EXERCISE DETAILS: Reproduce all of the data that follows, character for character.

DATA PROVIDED:
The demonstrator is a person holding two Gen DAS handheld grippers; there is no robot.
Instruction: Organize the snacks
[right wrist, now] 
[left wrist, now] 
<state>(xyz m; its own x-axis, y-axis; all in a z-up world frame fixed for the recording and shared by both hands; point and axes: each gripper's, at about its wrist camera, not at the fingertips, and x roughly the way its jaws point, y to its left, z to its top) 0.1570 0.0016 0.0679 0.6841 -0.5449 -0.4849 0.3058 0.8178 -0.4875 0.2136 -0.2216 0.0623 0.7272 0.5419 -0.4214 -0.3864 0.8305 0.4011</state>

SOLUTION TO THIS TASK:
The demonstrator is a person holding two Gen DAS handheld grippers; there is no robot.
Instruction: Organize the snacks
[right wrist, now] 
[left wrist, now] 
<state>(xyz m; its own x-axis, y-axis; all in a z-up world frame fixed for the recording and shared by both hands; point and axes: each gripper's, at about its wrist camera, not at the fingertips, and x roughly the way its jaws point, y to its left, z to its top) 0.1570 0.0016 0.0679 0.6841 -0.5449 -0.4849 0.3058 0.8178 -0.4875 0.2136 -0.2216 0.0623 0.7272 0.5419 -0.4214 -0.3864 0.8305 0.4011</state>

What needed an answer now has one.